**TASK DESCRIPTION**
Produce an exact copy of the listing.

* * * * *

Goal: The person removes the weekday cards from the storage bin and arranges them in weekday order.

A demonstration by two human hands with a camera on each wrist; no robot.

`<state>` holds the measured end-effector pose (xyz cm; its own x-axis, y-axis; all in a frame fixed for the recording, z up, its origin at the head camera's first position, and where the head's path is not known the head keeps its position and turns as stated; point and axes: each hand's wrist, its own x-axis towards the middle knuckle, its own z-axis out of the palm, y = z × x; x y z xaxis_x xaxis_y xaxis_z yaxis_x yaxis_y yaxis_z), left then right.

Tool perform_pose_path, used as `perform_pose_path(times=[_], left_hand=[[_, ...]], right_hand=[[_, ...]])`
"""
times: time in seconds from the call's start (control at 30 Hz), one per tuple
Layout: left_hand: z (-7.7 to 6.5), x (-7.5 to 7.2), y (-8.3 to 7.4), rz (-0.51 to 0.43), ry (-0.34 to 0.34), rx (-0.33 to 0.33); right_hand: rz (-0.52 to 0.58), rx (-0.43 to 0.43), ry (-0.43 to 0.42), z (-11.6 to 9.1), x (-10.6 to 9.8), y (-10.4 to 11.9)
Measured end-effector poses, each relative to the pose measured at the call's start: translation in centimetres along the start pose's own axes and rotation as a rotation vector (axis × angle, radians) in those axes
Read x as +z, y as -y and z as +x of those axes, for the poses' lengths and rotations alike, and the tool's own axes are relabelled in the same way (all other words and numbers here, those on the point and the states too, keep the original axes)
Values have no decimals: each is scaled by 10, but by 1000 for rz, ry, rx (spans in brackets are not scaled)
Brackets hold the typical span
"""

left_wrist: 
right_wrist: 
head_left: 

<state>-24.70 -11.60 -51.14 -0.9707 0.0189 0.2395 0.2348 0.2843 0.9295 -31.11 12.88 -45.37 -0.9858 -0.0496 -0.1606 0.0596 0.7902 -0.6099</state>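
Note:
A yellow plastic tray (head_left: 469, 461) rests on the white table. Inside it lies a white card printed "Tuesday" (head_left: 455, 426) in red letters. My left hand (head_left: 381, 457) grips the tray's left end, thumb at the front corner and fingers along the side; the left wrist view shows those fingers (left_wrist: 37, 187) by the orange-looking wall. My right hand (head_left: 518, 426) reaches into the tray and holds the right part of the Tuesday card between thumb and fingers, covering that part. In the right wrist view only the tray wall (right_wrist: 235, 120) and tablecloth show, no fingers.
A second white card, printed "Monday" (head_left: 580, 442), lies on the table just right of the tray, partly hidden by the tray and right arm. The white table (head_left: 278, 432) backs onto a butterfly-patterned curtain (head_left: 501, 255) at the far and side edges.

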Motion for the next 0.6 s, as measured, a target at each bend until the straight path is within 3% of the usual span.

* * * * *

**OUTPUT FOR THIS EXERCISE**
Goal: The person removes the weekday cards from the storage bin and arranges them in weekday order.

A demonstration by two human hands with a camera on each wrist; no robot.

`<state>` holds the measured end-effector pose (xyz cm; its own x-axis, y-axis; all in a frame fixed for the recording, z up, its origin at the head camera's first position, and where the head's path is not known the head keeps its position and turns as stated; point and axes: each hand's wrist, its own x-axis towards the middle knuckle, its own z-axis out of the palm, y = z × x; x y z xaxis_x xaxis_y xaxis_z yaxis_x yaxis_y yaxis_z), left then right.

Tool perform_pose_path, used as `perform_pose_path(times=[_], left_hand=[[_, ...]], right_hand=[[_, ...]])`
"""
times: time in seconds from the call's start (control at 30 Hz), one per tuple
Layout: left_hand: z (-7.7 to 6.5), x (-7.5 to 7.2), y (-8.3 to 7.4), rz (-0.51 to 0.43), ry (-0.34 to 0.34), rx (-0.33 to 0.33); right_hand: rz (-0.52 to 0.58), rx (-0.43 to 0.43), ry (-0.43 to 0.42), z (-11.6 to 9.1), x (-10.6 to 9.8), y (-10.4 to 11.9)
Measured end-effector poses, each relative to the pose measured at the call's start: translation in centimetres along the start pose's own axes and rotation as a rotation vector (axis × angle, radians) in those axes
Read x as +z, y as -y and z as +x of those axes, for the poses' lengths and rotations alike, and the tool's own axes are relabelled in the same way (all other words and numbers here, those on the point and the states too, keep the original axes)
Values have no decimals: each is scaled by 10, but by 1000 for rz, ry, rx (spans in brackets are not scaled)
Brackets hold the typical span
"""

left_wrist: 
right_wrist: 
head_left: 

<state>-24.70 -11.60 -51.14 -0.9707 0.0189 0.2395 0.2348 0.2843 0.9295 -31.11 12.88 -45.37 -0.9858 -0.0496 -0.1606 0.0596 0.7902 -0.6099</state>
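Note:
A yellow plastic tray (head_left: 469, 461) rests on the white table. Inside it lies a white card printed "Tuesday" (head_left: 455, 426) in red letters. My left hand (head_left: 381, 457) grips the tray's left end, thumb at the front corner and fingers along the side; the left wrist view shows those fingers (left_wrist: 37, 187) by the orange-looking wall. My right hand (head_left: 518, 426) reaches into the tray and holds the right part of the Tuesday card between thumb and fingers, covering that part. In the right wrist view only the tray wall (right_wrist: 235, 120) and tablecloth show, no fingers.
A second white card, printed "Monday" (head_left: 580, 442), lies on the table just right of the tray, partly hidden by the tray and right arm. The white table (head_left: 278, 432) backs onto a butterfly-patterned curtain (head_left: 501, 255) at the far and side edges.
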
Motion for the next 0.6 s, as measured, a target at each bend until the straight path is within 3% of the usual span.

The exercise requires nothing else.